By Rodolfo Varela
On July 31, 2025, Chile closes yet another Virtual Public Consultation on Human Rights. This initiative aims to gather citizen input for drafting the Third National Human Rights Plan and the Third National Action Plan on Business and Human Rights. It all sounds democratic and participatory.
But here’s the real question: What good are all these consultations if the victims of the dictatorship still live in poverty, with miserable pensions, institutional neglect, and broken promises?
More than three decades have passed since Chile's return to democracy, under both right-wing and left-wing governments. Despite all the grand speeches, true and full reparation for those who were persecuted, tortured, exiled, or exonerated has never been delivered. Many survivors are still struggling to survive, receiving shamefully low pensions, facing abusive deductions from the public health system (Fonasa), and lacking access to proper medical and psychological care.
To this, we must add another unpunished crime: the dictatorship stole pension contributions from thousands of workers—disappeared from records or funneled away. These were never returned, and the pension system still fails to acknowledge those lost years, pushing survivors into extreme poverty.
The government has also announced the expropriation of Colonia Dignidad, the infamous German enclave that operated as a torture and extermination center for years. This is a long-overdue and necessary measure. But expropriation alone is not enough. Justice demands that this place become a true memorial site—not a sanitized tourist attraction funded by foreign aid or a soulless cultural façade.
There are also calls for new cultural and memory project grants. But who decides which organizations receive funding? Why do politically connected foundations get privileged access, while many real victims’ associations lack even a place to meet?
Another issue that must be central to any serious human rights agenda: the Chilean State is still trying to recover $16 million USD stolen by Augusto Pinochet, currently held by his heirs. How can there be justice while the dictatorship’s stolen wealth remains in private hands, and the survivors live on crumbs from the state?
And let us not forget one of the most painful and unresolved crimes: the abduction and trafficking of children during the dictatorship, handed over—often illegally—to foreign families under threats or deception. Many of these now-adult victims live abroad, searching for their true identities, without sufficient help from the Chilean government, without access to case files, without truth, justice, or reparations.
It’s not just Pinochet’s heirs who must be held accountable. Judges who validated fabricated cases, politicians who built careers on silence, religious figures who blessed state terror, business elites who profited from fear, and artists who cheered on the regime while others were being executed—they too must face the weight of memory and justice.

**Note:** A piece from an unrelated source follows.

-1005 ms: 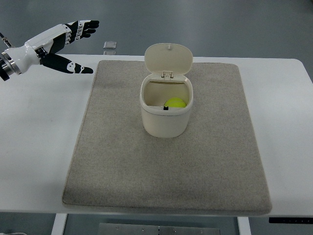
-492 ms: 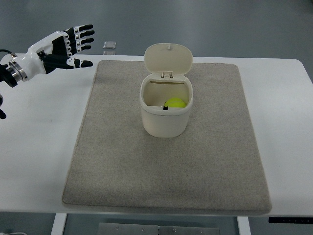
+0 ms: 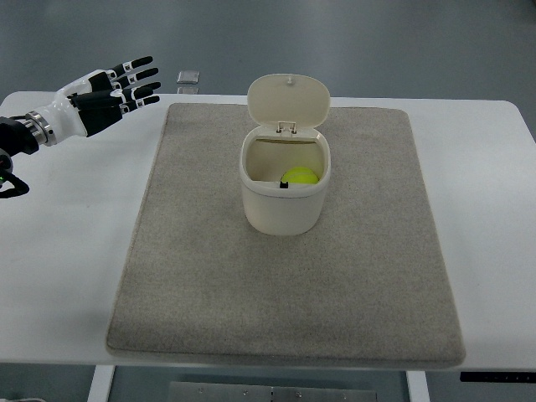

This administration, like the ones before it, has become a master of simulation. They simulate listening. They simulate repairing. They simulate legislating. But they do not change the lived reality of those who still suffer the consequences of the horror between 1973 and 1990.
Chile needs more than national plans and online consultations. It needs political will to deliver justice. It needs real financial reparation, guaranteed access to mental health care, restoration of stolen pension contributions, public recognition, truth for stolen children, education to prevent repetition, and above all, a deep reform of the pension system, so that no survivor is ever forced to beg for what is rightfully theirs.
And above all, it needs the return of everything that was stolen from the people—in money, in memory, and in dignity.
Human rights are not to be consulted. They must be guaranteed.